D’après les informations recueillies par l’organisation Hengaw pour les droits humains, plusieurs centres de détention et installations de sécurité de la province du Kurdistan ont subi de graves dommages suite à de récentes frappes aériennes. Parmi les sites ciblés figuraient des centres de détention gérés par le ministère du Renseignement et l’Organisation du renseignement du Corps des gardiens de la révolution islamique (CGRI) à Sanandaj. En conséquence, plusieurs détenus qui y étaient incarcérés ont été transférés vers des centres de détention de la province d’Hamedan.
Au cours de conversations avec plusieurs familles de détenus, Hengaw a appris que les transferts ont eu lieu sans que les familles soient informées des lieux exacts où leurs proches sont détenus, ce qui soulève de sérieuses inquiétudes quant à la sécurité et au bien-être des détenus.
Le transfert des détenus vers des centres de détention éloignés de leur lieu de résidence, combiné à l’absence d’accès à leur famille et à un avocat, constitue une violation flagrante des normes internationales relatives aux droits de l’homme ainsi que de la réglementation juridique interne iranienne.
L’organisation Hengaw pour les droits humains exprime sa vive inquiétude quant à la santé et à la sécurité de ces détenus et souligne que les autorités sécuritaires et judiciaires iraniennes portent l’entière responsabilité de la vie et du bien-être de toutes les personnes placées sous leur garde.
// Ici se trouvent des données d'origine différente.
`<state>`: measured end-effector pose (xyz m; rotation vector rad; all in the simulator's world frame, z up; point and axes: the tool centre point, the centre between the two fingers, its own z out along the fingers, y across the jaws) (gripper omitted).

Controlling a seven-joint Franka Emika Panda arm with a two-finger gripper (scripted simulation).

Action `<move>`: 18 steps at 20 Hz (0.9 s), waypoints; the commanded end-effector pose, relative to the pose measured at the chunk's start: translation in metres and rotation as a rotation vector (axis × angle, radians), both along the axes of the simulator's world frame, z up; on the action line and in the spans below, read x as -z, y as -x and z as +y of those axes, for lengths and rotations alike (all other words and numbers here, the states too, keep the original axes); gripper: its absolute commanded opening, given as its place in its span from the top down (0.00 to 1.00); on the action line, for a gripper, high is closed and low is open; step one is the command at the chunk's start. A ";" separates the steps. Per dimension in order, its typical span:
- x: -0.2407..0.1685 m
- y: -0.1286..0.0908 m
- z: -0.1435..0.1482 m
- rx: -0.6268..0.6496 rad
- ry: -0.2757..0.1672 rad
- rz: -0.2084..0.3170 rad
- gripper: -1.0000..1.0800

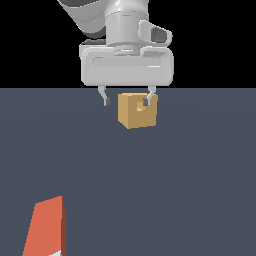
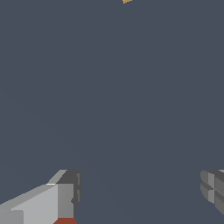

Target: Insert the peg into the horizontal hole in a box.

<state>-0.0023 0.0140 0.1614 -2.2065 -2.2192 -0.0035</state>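
Observation:
The tan box (image 1: pixel 136 114) rests on the dark floor in the middle of the exterior view, and the small square hole (image 1: pixel 141 107) shows in its face. My gripper (image 1: pixel 127 101) hangs open in front of it, holding nothing; one finger overlaps the box in the picture. The peg (image 1: pixel 48 226) lies at the exterior view's lower left, orange-red with a white tip at the frame edge, far from the gripper. In the wrist view my gripper (image 2: pixel 140 194) is spread wide over bare floor. A sliver of the box (image 2: pixel 127 1) and a red bit of the peg (image 2: pixel 65 221) show at the edges.
A flat dark blue-grey floor (image 1: pixel 190 190) extends around the box and the peg. Beyond its far edge the background is black. No other objects are visible.

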 end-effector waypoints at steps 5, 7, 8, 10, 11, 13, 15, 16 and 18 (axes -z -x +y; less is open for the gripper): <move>0.001 0.002 -0.003 -0.005 0.000 0.000 0.04; 0.003 0.004 -0.007 -0.012 0.000 0.000 0.04; 0.004 0.005 -0.010 -0.016 0.000 0.000 0.04; 0.006 0.008 -0.016 -0.027 0.001 -0.001 0.04; 0.007 0.010 -0.020 -0.033 0.001 -0.001 0.04; 0.010 0.014 -0.028 -0.047 0.001 -0.001 0.04; 0.014 0.019 -0.038 -0.063 0.001 -0.001 0.04; 0.016 0.021 -0.044 -0.073 0.001 -0.001 0.04; 0.020 0.026 -0.056 -0.093 0.002 -0.002 0.04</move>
Par ailleurs, des sources bien informées ont indiqué à Hengaw que plus de 100 membres des forces de sécurité ont été tués lors des bombardements d’institutions de sécurité à Sanandaj – notamment des installations appartenant au ministère du Renseignement et à l’Organisation du renseignement des Gardiens de la révolution – par des avions de combat américains et israéliens. Les médias d’État iraniens se sont jusqu’à présent abstenus de faire état de ces victimes.
Hengaw avait précédemment signalé qu’un certain nombre de détenus incarcérés dans ces installations avaient également été blessés lors des frappes aériennes et transférés à l’hôpital Kawsar de Sanandaj pour y être soignés.